Les blessures seront invisibles et le choc émotionnel du confinement sera puissant sauf à le négocier.
Comment?
En accompagnant les émotions cachées chez nos enfants. L’anxiété est partout, elle environne l’enfant et, comme une éponge il l’absorbe sans en comprendre le sens immédiat, ni futur; les adolescents eux, on peut parler avec eux, on peut les aider à construire une histoire; mais avec les petits il va falloir les aider.
Ce qu’il ne faut pas faire
- ne pas leur dire, ne t’inquiète pas.
- ne pas chercher à les rassurer.
- leur dissimuler des informations, des morts proches, des difficultés.
- ne pas les protéger.
Ce qu’il faut faire?
- favoriser l’expression des émotions en leur disant que vous aussi, vous avez peur.
- partager l’imprévisible en leur projetant ce que vous pourriez faire de différent après.
- leur dire qu’il s’agit d’un événement exceptionnel.
- leur raconter l’histoire des générations précédentes.

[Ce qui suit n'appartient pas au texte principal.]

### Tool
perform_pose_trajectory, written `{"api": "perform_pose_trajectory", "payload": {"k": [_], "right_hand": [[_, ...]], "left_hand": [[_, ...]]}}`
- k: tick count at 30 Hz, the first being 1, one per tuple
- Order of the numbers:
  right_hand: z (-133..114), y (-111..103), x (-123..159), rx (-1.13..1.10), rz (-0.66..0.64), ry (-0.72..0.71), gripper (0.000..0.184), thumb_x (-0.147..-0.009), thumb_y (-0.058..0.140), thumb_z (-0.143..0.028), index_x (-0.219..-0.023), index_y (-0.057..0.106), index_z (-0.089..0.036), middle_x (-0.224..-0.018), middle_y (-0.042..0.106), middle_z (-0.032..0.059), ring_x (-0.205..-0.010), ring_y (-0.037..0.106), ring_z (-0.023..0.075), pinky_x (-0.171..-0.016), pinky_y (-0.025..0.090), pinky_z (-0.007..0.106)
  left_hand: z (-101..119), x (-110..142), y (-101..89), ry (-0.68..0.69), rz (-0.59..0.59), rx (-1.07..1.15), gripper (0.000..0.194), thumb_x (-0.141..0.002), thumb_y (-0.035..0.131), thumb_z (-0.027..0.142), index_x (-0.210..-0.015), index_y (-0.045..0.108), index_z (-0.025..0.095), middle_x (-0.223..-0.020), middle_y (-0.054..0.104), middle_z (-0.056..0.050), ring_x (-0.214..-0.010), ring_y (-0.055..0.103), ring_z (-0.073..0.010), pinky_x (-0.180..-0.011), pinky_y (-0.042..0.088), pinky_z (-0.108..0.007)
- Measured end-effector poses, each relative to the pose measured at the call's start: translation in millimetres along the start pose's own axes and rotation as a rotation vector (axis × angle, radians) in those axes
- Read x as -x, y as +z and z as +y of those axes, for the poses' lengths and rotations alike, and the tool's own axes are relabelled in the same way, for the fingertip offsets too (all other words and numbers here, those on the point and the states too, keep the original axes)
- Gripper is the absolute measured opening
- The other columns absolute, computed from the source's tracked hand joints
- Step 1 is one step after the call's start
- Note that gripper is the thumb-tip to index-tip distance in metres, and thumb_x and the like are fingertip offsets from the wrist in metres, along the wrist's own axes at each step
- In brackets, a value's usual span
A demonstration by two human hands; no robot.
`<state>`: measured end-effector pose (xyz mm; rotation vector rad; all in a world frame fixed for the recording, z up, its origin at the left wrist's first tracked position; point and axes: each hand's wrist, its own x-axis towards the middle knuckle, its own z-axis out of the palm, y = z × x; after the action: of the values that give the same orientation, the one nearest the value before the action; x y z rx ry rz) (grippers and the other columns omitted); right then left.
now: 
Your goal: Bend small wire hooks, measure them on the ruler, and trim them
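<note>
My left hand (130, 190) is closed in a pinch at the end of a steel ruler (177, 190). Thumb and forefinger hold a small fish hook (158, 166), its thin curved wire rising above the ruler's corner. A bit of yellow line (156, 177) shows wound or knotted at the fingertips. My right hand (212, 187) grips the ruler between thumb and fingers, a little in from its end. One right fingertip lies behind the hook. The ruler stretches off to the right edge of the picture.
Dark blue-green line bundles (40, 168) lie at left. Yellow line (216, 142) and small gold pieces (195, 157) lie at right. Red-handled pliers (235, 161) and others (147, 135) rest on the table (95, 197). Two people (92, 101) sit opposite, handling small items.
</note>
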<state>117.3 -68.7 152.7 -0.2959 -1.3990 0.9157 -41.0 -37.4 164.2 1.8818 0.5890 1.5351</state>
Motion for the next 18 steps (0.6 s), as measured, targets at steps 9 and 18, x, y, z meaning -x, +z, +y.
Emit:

- les projeter dans des actions immédiates.
- Et, surtout, aller vers eux; ne pas attendre qu’ils se plaignent,
En conclusion les enfants sont dans la résistance pour se protéger et ils risquent d’en garder des traces de douleur; il s’agit de favoriser la résilience.
Nommer l’anxiété chez l’enfant avant qu’il ne l’exprime, c’est reconnaître l’enfant.
Le traumatisme subi n’est pas le choc lui-même, mais la représentation mentale qu’il a de ce choc. Il s’agit donc de l’ aider à se le représenter de manière positive, et surtout constructive. L’histoire peut aider.
Ils sont en quête de liens?
Aller au devant de ce qu’ils peuvent ressentir et les aider à s’exprimer.
Ils sont en quête de sens?
Leur dire que tout continue, et qu’il faut qu’il construise parce que demain il sera encore là et ses parents aussi et qu’ils vivront ensemble, différemment mais avec de nouveaux projets.
Ils sont en quête de signification?
Les aider à matérialiser ce que cela leur apprend.